AIM OF THE TASK: Could you copy every line from the material below in which "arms" appears?

*** Opening of COLLECTED MATERIAL ***

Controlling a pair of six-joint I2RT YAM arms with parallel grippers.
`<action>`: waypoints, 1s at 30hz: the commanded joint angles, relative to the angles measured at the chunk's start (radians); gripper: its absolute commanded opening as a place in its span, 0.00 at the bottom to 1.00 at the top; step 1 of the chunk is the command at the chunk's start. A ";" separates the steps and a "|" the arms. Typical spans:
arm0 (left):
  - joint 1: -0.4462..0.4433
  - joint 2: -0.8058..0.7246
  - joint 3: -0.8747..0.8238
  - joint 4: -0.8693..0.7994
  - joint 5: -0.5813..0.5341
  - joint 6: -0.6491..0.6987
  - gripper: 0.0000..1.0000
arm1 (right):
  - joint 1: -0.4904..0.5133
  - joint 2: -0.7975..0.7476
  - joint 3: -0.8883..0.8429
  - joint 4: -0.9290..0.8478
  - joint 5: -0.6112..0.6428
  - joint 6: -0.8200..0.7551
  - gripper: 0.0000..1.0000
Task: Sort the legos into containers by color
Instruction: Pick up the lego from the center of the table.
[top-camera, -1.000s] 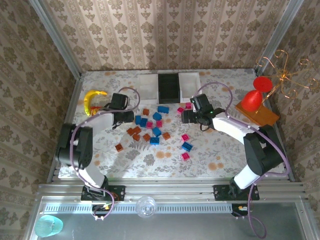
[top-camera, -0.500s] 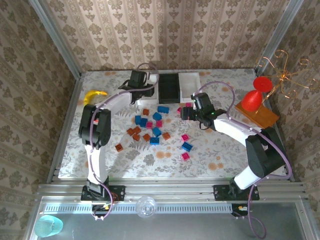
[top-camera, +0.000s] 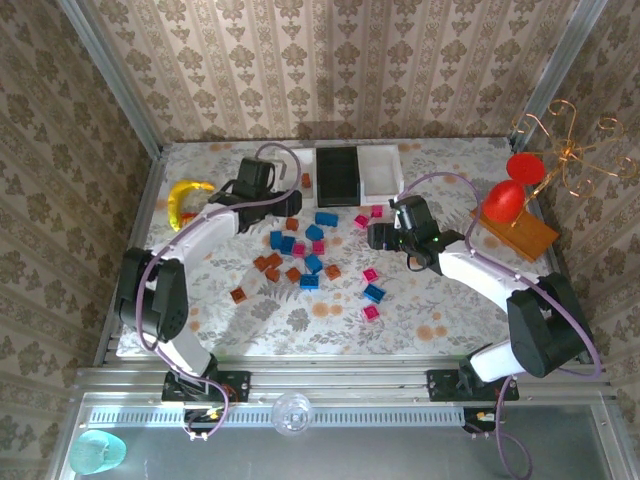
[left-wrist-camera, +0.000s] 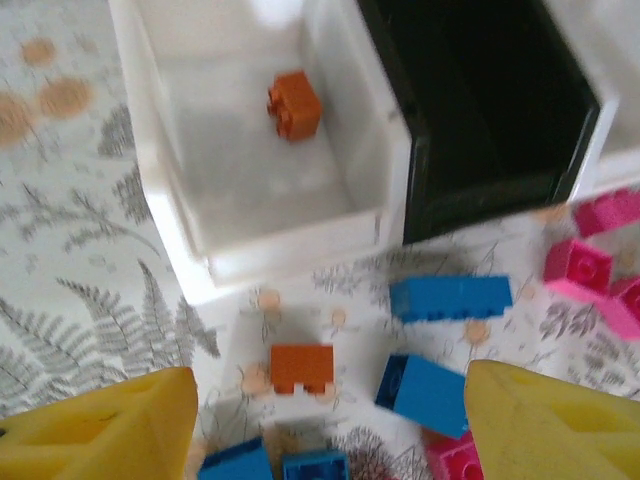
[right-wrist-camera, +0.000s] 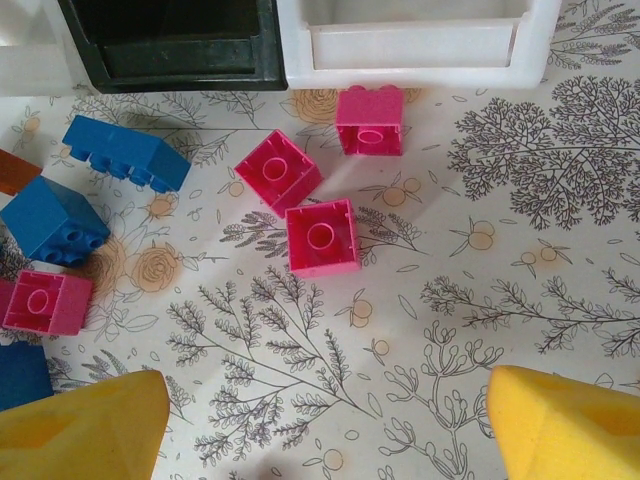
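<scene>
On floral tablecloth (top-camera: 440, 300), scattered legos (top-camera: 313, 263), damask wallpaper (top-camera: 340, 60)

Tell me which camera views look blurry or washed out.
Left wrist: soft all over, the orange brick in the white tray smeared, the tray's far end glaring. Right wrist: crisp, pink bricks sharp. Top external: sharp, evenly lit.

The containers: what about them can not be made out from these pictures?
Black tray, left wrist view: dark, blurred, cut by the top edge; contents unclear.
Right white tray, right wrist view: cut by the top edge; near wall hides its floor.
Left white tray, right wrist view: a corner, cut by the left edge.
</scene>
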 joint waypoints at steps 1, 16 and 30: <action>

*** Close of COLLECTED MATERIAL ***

EXERCISE RESPONSE:
Controlling a pair of six-joint I2RT YAM arms with parallel grippers.
`<action>`: waypoints, 1s at 30hz: the commanded joint angles, relative to the angles measured at the chunk's start (radians); gripper: its absolute commanded opening as a place in its span, 0.00 at the bottom to 1.00 at the top; step 1 of the chunk is the command at the chunk's start. A ";" separates the steps and a "|" the arms. Typical spans:

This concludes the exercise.